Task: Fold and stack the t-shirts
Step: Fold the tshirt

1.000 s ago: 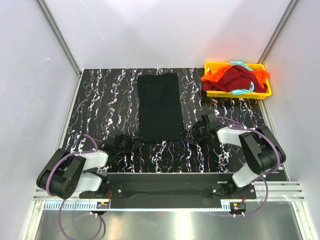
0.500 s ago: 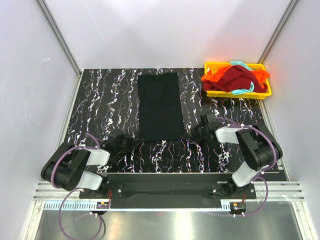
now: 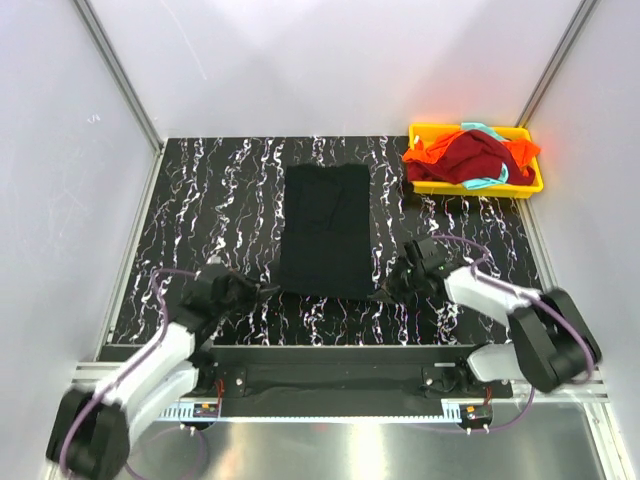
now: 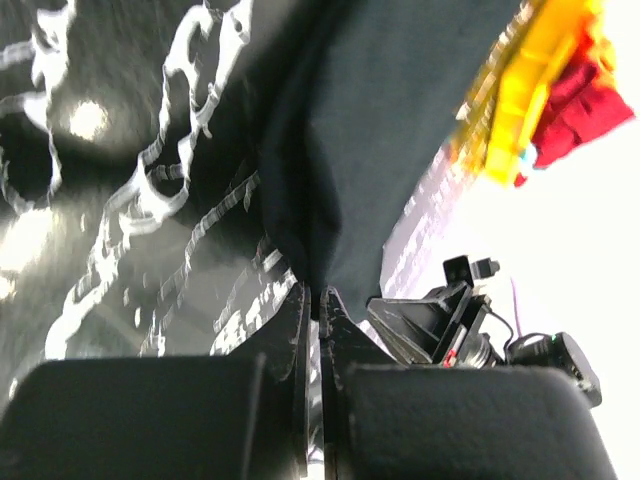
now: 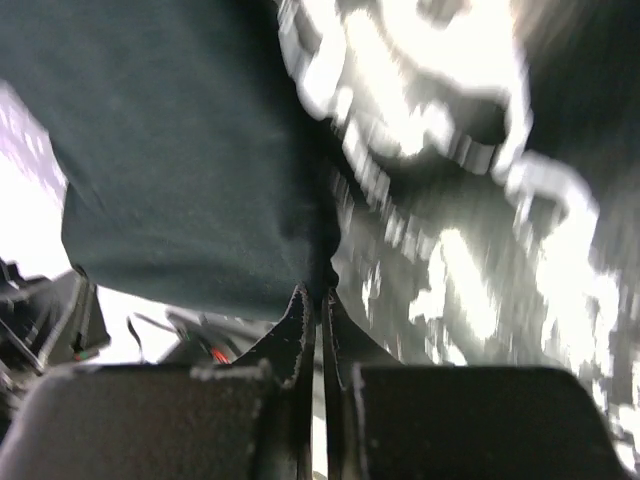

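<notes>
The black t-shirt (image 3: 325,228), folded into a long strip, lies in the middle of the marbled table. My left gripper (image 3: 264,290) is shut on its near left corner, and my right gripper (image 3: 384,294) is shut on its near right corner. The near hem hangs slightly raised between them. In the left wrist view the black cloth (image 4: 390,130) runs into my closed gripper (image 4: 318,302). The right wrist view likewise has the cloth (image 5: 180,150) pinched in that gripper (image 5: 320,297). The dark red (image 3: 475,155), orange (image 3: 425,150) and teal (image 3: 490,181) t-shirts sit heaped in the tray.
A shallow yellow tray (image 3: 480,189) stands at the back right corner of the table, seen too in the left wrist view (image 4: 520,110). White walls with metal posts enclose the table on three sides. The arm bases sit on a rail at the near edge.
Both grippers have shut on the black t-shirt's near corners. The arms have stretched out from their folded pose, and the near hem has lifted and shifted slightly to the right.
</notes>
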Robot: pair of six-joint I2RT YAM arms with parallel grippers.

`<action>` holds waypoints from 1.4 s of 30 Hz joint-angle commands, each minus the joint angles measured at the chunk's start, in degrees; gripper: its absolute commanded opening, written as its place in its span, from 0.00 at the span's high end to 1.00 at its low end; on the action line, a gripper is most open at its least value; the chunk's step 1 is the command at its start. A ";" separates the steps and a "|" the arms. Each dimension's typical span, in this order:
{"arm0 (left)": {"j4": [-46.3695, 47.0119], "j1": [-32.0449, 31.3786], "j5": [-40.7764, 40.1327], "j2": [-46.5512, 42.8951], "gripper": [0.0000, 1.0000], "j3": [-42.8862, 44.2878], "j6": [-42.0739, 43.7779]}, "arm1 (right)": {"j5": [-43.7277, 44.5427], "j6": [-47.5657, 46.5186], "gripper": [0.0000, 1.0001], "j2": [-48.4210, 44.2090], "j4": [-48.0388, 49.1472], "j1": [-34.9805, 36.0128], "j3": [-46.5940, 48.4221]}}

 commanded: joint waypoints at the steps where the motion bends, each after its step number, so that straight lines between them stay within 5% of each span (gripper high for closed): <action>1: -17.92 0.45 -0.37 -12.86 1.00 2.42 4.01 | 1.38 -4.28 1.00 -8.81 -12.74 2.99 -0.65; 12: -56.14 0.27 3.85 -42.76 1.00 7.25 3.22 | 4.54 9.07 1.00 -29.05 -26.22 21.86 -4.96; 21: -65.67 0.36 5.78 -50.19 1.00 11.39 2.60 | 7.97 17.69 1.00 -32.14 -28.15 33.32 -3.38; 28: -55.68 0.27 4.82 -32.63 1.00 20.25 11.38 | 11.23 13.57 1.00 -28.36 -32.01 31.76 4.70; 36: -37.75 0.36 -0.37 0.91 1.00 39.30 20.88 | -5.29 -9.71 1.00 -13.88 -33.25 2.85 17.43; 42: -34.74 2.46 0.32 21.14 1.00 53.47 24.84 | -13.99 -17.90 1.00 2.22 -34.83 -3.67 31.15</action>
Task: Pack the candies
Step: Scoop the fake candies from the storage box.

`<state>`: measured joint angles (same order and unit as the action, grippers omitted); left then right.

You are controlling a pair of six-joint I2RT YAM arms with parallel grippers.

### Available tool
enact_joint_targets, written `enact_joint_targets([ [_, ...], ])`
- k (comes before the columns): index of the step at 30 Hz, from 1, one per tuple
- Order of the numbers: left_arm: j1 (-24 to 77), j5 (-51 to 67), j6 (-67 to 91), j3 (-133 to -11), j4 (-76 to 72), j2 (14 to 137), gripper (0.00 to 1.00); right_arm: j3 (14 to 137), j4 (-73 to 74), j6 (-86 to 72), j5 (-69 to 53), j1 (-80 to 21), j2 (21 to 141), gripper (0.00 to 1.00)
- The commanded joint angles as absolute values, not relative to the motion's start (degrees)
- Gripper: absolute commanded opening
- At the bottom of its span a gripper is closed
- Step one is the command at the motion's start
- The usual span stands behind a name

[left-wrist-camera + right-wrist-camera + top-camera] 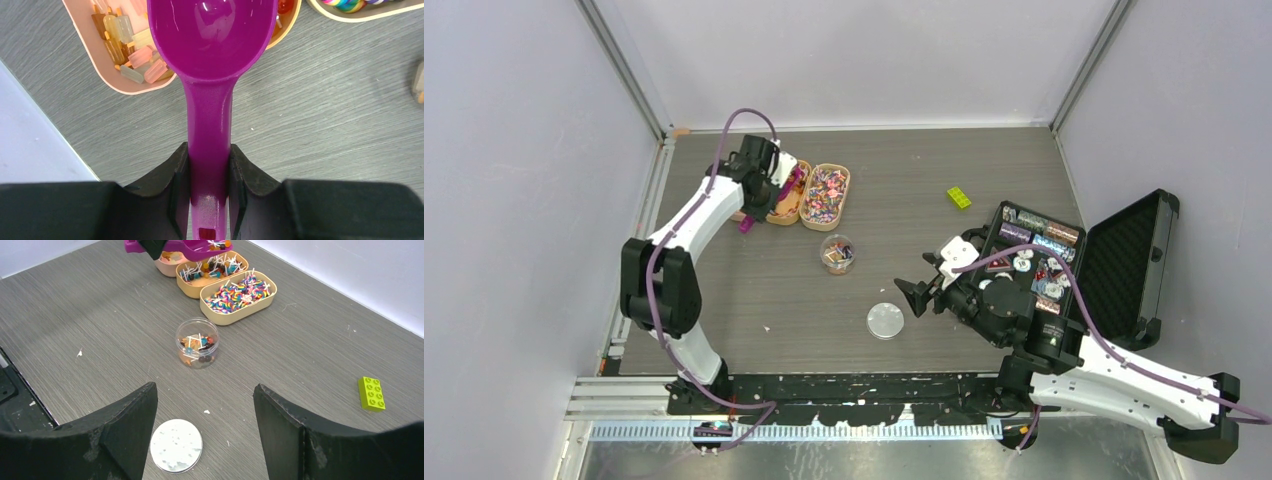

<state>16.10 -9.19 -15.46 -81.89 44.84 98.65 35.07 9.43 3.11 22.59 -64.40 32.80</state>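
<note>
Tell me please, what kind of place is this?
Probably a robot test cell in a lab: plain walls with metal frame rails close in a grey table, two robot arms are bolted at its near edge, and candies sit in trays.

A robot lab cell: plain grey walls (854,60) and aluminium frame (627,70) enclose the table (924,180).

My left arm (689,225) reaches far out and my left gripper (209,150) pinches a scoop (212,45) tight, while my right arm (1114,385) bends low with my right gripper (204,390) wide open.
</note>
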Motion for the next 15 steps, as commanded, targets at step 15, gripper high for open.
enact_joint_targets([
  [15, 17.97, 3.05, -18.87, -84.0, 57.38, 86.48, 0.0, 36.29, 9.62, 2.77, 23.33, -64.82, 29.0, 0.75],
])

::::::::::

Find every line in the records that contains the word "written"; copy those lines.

**Exercise solution:**
`<action>` holds waypoints from 1.4 s of 30 Hz joint-angle commands, each minus the joint angles measured at the chunk's start, in degrees; gripper: its absolute commanded opening, written as its place in its span, from 0.00 at the span's high end to 1.00 at its low end; on the action line, a gripper is most open at its least value; the chunk's step 1 is the command at its start. A ";" separates the steps and a "|" the arms. Each dimension's typical span, in this order:
enact_joint_targets, written `enact_joint_targets([ [_, ...], ])`

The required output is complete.